Items from a data source

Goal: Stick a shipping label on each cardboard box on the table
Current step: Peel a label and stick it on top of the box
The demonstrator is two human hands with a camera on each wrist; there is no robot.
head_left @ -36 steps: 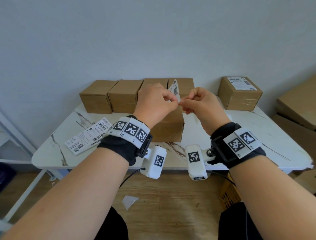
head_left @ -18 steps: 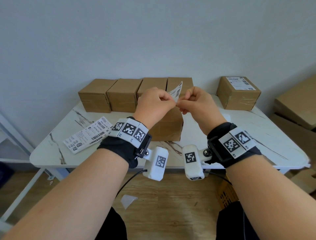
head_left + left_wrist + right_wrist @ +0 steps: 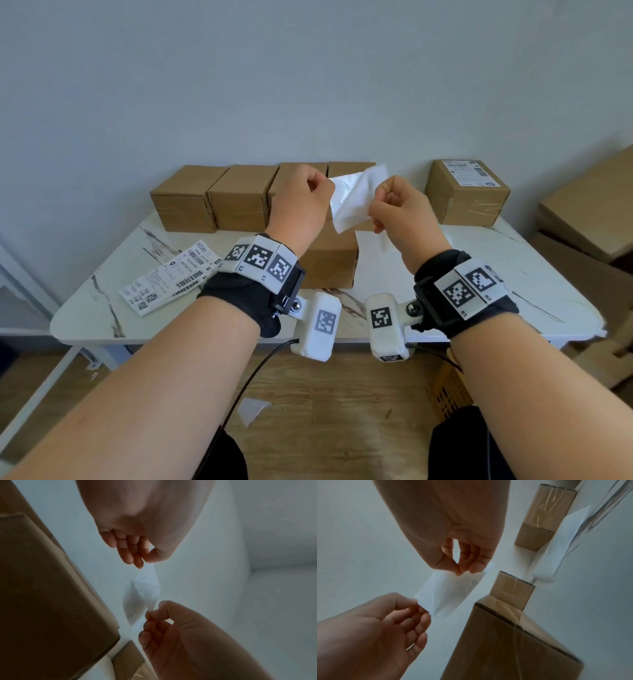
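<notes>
Left hand: raised at chest height, back toward the head camera, fingers curled, thumb and forefinger pinched together at the inner side. Left forearm bare, black wrist strap with white marker blocks.

Right hand: raised level with the left, a short gap between them, fingers curled, thumb and forefinger pinched. Right forearm bare, matching wrist strap.

1. Four cardboard boxes stand in a row along the back of the table.
2. A fifth box stands in front of them.
3. A labelled box stands apart, back right.
4. Spare labels lie front left.
</notes>
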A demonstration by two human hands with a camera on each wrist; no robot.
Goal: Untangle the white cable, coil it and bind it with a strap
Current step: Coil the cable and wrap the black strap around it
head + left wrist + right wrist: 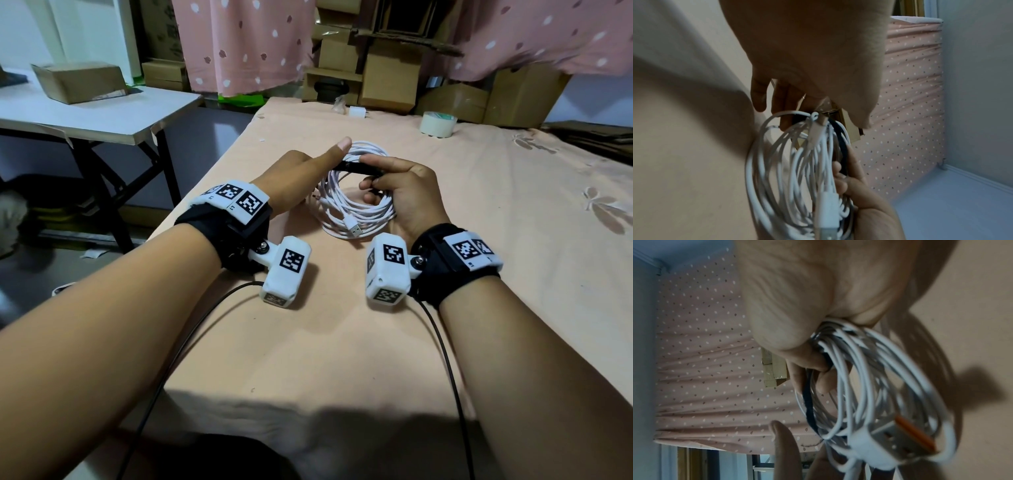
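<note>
The white cable [356,205] is wound into a coil and held a little above the peach bedsheet [342,342]. A black strap [359,168] lies across the coil's far side. My right hand [400,186] grips the coil and the strap together, fingers curled round the bundle. My left hand [308,171] is at the coil's left side with the thumb stretched out. In the left wrist view its fingers [781,100] reach straight to the coil [797,162] beside the strap [842,146]. The right wrist view shows the coil [869,378], the strap [809,405] and a USB plug [896,439].
A roll of tape [438,124] and a white charger [357,112] lie at the bed's far edge. Cardboard boxes [387,78] stand behind. A white side table [102,116] with a box [78,80] is to the left. Black camera leads [191,342] trail from my wrists.
</note>
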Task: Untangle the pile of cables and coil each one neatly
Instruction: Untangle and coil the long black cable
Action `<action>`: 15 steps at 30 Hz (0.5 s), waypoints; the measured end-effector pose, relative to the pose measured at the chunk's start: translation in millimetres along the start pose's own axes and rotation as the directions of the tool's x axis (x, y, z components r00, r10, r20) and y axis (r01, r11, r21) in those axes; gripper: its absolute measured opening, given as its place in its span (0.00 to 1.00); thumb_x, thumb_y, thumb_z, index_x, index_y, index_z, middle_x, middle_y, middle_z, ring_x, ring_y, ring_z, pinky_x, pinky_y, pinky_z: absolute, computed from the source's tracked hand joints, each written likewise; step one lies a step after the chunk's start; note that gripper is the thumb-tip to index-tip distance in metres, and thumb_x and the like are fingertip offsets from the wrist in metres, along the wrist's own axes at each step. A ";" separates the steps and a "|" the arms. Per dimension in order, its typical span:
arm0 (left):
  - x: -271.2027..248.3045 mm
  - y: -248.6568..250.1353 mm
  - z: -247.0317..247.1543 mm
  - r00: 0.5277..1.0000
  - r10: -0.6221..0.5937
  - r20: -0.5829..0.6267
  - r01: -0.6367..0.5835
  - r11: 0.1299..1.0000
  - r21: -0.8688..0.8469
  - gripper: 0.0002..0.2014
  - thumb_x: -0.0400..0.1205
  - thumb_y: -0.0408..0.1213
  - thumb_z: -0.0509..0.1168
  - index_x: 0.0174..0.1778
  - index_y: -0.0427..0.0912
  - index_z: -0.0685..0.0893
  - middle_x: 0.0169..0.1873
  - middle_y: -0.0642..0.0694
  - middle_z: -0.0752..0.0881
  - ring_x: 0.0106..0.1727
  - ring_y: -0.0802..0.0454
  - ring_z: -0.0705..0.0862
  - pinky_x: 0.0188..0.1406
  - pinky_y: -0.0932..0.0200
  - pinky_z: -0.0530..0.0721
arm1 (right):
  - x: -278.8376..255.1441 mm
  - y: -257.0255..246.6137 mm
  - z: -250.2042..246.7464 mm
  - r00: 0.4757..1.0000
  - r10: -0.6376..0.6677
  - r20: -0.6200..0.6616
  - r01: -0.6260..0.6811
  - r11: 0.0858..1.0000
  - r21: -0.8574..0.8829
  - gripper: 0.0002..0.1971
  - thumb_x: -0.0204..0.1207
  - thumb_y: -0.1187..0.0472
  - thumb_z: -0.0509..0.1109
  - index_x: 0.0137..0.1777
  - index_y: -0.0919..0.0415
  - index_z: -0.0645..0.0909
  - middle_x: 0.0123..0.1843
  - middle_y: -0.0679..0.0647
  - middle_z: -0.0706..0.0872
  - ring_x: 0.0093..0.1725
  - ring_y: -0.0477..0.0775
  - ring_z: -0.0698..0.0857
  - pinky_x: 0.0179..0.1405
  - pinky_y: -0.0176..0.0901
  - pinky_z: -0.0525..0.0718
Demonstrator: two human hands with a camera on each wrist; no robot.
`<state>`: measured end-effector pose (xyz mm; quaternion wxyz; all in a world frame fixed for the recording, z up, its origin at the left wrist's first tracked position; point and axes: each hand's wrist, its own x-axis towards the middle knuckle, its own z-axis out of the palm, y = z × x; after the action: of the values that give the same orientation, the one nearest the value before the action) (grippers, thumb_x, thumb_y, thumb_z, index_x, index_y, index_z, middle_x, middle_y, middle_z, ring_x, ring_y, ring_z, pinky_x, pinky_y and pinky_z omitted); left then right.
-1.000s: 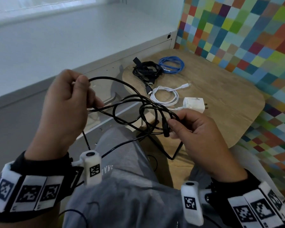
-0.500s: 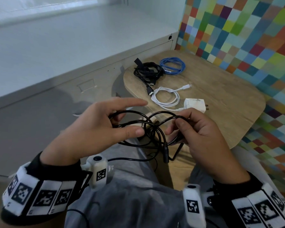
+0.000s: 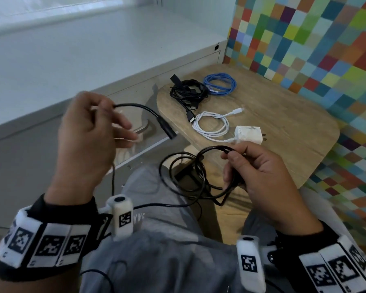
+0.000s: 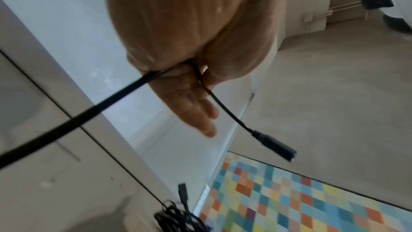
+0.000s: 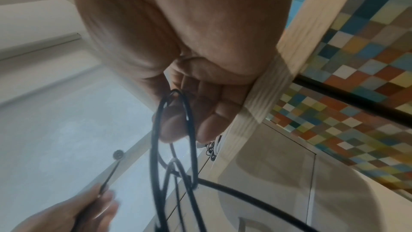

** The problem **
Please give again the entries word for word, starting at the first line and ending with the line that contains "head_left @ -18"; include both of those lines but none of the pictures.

** Final answer **
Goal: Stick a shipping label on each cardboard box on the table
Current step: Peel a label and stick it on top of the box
The demonstrator is two human hands with a camera on each wrist; there is no robot.
head_left @ -36 steps: 
head_left @ -18 steps: 

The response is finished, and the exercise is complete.